## WHAT TO DO
The answer should match the records character for character.

━━ SUPPLIED INFORMATION

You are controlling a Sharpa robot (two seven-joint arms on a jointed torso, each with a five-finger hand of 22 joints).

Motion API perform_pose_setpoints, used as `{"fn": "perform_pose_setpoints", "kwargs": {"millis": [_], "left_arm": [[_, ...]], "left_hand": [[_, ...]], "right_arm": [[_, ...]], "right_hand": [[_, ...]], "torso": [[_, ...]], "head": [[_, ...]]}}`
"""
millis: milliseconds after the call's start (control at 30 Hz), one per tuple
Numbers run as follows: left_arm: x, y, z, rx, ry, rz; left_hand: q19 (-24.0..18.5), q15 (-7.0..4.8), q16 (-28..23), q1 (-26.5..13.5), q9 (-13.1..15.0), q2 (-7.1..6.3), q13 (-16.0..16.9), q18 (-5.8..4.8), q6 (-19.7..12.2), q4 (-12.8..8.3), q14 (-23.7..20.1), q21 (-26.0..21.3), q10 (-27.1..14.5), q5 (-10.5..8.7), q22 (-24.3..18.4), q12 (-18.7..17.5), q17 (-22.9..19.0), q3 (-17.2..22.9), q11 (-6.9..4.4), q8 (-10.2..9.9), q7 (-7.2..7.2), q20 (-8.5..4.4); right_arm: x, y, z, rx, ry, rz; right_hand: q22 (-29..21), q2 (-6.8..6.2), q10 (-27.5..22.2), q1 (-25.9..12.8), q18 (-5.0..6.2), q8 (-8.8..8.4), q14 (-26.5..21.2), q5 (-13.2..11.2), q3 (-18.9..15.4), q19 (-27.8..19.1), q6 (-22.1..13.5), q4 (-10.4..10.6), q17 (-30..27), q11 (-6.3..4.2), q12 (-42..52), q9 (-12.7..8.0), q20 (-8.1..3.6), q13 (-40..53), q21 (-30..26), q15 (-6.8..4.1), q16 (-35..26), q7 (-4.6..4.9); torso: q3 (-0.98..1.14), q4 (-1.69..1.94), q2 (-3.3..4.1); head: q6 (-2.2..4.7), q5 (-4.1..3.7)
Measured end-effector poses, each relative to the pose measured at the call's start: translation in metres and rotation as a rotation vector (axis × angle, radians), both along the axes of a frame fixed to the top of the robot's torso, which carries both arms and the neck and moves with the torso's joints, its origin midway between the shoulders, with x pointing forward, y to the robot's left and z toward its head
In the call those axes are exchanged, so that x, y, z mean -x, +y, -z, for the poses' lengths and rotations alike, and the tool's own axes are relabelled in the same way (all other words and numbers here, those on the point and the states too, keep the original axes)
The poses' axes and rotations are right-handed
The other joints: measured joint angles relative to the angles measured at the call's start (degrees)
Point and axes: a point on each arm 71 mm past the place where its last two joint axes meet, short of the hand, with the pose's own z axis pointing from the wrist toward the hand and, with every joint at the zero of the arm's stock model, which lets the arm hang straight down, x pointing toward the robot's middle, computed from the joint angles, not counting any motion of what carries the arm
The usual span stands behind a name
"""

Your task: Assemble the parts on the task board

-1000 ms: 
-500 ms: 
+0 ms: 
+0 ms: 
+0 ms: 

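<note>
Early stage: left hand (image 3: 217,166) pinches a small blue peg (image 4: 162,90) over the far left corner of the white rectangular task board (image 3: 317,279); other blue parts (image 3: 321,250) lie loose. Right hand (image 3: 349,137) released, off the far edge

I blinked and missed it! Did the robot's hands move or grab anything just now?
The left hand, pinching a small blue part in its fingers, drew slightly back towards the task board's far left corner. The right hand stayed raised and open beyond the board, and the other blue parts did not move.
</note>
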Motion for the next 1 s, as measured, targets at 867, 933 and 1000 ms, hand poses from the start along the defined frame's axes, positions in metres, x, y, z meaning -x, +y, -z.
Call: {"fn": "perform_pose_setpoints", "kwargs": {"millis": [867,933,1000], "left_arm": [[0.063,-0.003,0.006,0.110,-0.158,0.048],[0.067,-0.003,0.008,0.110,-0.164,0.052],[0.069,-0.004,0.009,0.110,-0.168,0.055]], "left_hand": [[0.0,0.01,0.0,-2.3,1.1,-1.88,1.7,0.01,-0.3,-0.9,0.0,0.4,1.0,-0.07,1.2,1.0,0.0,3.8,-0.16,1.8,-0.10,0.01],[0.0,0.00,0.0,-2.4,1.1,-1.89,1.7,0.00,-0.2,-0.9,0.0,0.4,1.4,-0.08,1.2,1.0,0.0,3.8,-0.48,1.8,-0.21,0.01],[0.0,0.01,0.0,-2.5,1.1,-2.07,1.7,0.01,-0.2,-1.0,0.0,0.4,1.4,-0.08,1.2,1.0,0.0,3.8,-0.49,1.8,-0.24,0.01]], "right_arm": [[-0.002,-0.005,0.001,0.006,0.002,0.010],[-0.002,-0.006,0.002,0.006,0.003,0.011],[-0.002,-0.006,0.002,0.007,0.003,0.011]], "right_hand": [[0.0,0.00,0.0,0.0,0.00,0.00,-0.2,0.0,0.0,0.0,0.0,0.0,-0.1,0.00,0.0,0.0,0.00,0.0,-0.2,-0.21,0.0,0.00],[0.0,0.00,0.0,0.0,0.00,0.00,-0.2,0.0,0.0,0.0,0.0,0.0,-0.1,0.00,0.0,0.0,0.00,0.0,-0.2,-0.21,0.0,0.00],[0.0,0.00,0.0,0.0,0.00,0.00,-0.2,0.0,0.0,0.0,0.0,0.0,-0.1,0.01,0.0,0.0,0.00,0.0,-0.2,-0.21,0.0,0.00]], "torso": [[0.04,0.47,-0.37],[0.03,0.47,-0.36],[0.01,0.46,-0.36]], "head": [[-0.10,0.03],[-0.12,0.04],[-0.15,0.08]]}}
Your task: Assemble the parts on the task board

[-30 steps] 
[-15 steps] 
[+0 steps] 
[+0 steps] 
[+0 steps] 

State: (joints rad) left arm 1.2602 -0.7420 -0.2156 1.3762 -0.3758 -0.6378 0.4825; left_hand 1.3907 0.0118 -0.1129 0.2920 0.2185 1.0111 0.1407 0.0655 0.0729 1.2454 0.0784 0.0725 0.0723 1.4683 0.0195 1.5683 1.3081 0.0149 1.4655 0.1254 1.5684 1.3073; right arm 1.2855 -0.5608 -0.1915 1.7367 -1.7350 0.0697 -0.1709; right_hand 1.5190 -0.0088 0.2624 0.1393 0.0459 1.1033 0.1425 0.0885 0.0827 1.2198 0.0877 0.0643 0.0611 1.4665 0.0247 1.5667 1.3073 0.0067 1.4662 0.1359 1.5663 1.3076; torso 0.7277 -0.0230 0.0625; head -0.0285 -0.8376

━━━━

## FINAL ANSWER
You are controlling a Sharpa robot (two seven-joint arms on a jointed torso, each with a five-finger hand of 22 joints).

Motion API perform_pose_setpoints, used as `{"fn": "perform_pose_setpoints", "kwargs": {"millis": [_], "left_arm": [[_, ...]], "left_hand": [[_, ...]], "right_arm": [[_, ...]], "right_hand": [[_, ...]], "torso": [[_, ...]], "head": [[_, ...]]}}`
"""
millis: milliseconds after the call's start (control at 30 Hz), one per tuple
Numbers run as follows: left_arm: x, y, z, rx, ry, rz; left_hand: q19 (-24.0..18.5), q15 (-7.0..4.8), q16 (-28..23), q1 (-26.5..13.5), q9 (-13.1..15.0), q2 (-7.1..6.3), q13 (-16.0..16.9), q18 (-5.8..4.8), q6 (-19.7..12.2), q4 (-12.8..8.3), q14 (-23.7..20.1), q21 (-26.0..21.3), q10 (-27.1..14.5), q5 (-10.5..8.7), q22 (-24.3..18.4), q12 (-18.7..17.5), q17 (-22.9..19.0), q3 (-17.2..22.9), q11 (-6.9..4.4), q8 (-10.2..9.9), q7 (-7.2..7.2), q20 (-8.5..4.4); right_arm: x, y, z, rx, ry, rz; right_hand: q22 (-29..21), q2 (-6.8..6.2), q10 (-27.5..22.2), q1 (-25.9..12.8), q18 (-5.0..6.2), q8 (-8.8..8.4), q14 (-26.5..21.2), q5 (-13.2..11.2), q3 (-18.9..15.4), q19 (-27.8..19.1), q6 (-22.1..13.5), q4 (-10.4..10.6), q17 (-30..27), q11 (-6.3..4.2), q12 (-42..52), q9 (-12.7..8.0), q20 (-8.1..3.6), q13 (-40..53), q21 (-30..26), q15 (-6.8..4.1), q16 (-35..26), q7 (-4.6..4.9); torso: q3 (-0.98..1.14), q4 (-1.69..1.94), q2 (-3.3..4.1); head: q6 (-2.2..4.7), q5 (-4.1..3.7)
Measured end-effector poses, each relative to the pose measured at the call's start: translation in metres and rotation as a rotation vector (axis × angle, radians), both along the axes of a frame fixed to the top of the robot's torso, which carries both arms and the neck and moves with the torso's joints, its origin midway between the shoulders, with x pointing forward, y to the robot's left and z toward its head
In the call those axes are exchanged, so that x, y, z mean -x, +y, -z, for the poses' lengths and rotations alike, and the tool's own axes are relabelled in the same way (all other words and numbers here, those on the point and the states too, keep the original axes)
The poses' axes and rotations are right-handed
The other joints: measured joint angles relative to the angles measured at the call's start (degrees)
Point and axes: a point on each arm 71 mm past the place where its last two joint axes meet, short of the hand, with the pose's own z axis pointing from the wrist toward the hand and, with every joint at the zero of the arm's stock model, which lets the arm hang straight down, x pointing toward the robot's middle, computed from the joint angles, not counting any motion of what carries the arm
The usual span stands behind a name
"""

Your task: Assemble the parts on the task board

-1000 ms: 
-500 ms: 
+0 ms: 
+0 ms: 
+0 ms: 

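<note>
Early stage: left hand (image 3: 217,166) pinches a small blue peg (image 4: 162,90) over the far left corner of the white rectangular task board (image 3: 317,279); other blue parts (image 3: 321,250) lie loose. Right hand (image 3: 349,137) released, off the far edge

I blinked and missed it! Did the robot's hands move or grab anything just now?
The left hand, pinching a small blue part in its fingers, drew slightly back towards the task board's far left corner. The right hand stayed raised and open beyond the board, and the other blue parts did not move.
</note>
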Motion for the next 1 s, as measured, targets at 867, 933 and 1000 ms, hand poses from the start along the defined frame's axes, positions in metres, x, y, z meaning -x, +y, -z.
Call: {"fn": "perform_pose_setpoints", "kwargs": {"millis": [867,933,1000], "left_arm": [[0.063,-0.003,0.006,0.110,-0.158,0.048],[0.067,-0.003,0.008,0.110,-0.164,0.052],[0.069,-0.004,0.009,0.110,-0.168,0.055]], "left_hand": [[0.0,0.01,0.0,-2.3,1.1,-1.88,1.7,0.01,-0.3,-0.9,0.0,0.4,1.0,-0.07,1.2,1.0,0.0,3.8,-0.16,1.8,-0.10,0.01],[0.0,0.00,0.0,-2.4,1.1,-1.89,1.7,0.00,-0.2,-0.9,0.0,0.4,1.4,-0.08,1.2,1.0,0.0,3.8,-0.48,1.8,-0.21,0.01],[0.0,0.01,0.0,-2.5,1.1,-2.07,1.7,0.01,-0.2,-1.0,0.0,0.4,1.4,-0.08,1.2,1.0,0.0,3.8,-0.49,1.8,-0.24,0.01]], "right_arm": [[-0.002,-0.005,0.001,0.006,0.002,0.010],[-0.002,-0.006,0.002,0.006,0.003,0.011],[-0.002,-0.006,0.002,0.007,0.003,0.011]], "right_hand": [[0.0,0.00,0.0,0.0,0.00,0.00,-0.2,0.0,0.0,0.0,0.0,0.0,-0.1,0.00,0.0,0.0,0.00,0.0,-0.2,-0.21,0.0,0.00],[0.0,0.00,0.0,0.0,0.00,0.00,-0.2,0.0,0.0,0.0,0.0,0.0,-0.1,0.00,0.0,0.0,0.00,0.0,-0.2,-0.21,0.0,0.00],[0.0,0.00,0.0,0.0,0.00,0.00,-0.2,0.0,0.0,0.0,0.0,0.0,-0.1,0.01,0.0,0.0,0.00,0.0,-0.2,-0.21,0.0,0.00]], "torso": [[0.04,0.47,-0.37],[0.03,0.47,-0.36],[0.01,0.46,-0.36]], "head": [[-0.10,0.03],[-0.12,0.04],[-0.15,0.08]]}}
Your task: Assemble the parts on the task board

[-30 steps] 
[-15 steps] 
[+0 steps] 
[+0 steps] 
[+0 steps] 

State: (joints rad) left arm 1.2602 -0.7420 -0.2156 1.3762 -0.3758 -0.6378 0.4825; left_hand 1.3907 0.0118 -0.1129 0.2920 0.2185 1.0111 0.1407 0.0655 0.0729 1.2454 0.0784 0.0725 0.0723 1.4683 0.0195 1.5683 1.3081 0.0149 1.4655 0.1254 1.5684 1.3073; right arm 1.2855 -0.5608 -0.1915 1.7367 -1.7350 0.0697 -0.1709; right_hand 1.5190 -0.0088 0.2624 0.1393 0.0459 1.1033 0.1425 0.0885 0.0827 1.2198 0.0877 0.0643 0.0611 1.4665 0.0247 1.5667 1.3073 0.0067 1.4662 0.1359 1.5663 1.3076; torso 0.7277 -0.0230 0.0625; head -0.0285 -0.8376

Here the answer is complete.